» **DESCRIPTION OF THE TASK**: Give the total number of lines in the data below that include "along", and nothing else.

» **DATA EXCERPT**:
######
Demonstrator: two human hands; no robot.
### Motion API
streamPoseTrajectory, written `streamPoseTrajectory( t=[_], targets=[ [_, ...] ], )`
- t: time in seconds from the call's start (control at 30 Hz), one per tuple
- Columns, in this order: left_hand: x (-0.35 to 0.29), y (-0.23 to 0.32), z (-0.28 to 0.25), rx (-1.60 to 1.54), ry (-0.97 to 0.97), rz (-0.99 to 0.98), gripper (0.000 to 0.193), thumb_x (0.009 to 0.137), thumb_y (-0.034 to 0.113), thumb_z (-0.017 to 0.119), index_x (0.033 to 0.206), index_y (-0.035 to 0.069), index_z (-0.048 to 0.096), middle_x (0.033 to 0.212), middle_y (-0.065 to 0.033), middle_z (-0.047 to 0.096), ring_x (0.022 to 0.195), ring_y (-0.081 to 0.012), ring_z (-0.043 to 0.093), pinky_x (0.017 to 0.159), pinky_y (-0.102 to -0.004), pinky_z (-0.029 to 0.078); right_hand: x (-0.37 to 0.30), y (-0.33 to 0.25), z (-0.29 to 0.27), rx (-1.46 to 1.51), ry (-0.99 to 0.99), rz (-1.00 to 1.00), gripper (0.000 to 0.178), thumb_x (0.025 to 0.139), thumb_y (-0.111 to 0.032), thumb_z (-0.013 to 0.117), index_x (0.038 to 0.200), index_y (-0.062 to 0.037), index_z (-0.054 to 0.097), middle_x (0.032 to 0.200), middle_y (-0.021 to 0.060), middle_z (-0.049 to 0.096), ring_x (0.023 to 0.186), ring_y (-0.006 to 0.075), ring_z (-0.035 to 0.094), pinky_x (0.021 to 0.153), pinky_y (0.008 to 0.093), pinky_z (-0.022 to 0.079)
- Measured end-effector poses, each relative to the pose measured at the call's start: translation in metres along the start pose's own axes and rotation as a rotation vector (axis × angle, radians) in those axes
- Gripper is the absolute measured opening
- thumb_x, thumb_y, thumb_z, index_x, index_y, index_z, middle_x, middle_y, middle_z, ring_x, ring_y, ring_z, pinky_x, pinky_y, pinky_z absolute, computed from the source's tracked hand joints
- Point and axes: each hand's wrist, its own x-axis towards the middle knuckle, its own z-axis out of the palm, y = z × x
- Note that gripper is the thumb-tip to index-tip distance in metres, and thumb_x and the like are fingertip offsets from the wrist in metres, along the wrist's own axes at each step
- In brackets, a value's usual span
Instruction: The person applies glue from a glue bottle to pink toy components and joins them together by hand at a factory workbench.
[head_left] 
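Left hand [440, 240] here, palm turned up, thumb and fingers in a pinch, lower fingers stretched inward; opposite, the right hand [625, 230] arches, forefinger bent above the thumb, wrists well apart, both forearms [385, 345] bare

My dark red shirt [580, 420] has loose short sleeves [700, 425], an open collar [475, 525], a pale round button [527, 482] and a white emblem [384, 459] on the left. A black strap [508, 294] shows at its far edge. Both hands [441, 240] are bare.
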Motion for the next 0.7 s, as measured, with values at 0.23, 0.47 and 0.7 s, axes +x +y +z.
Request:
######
» **TASK SOLUTION**: 2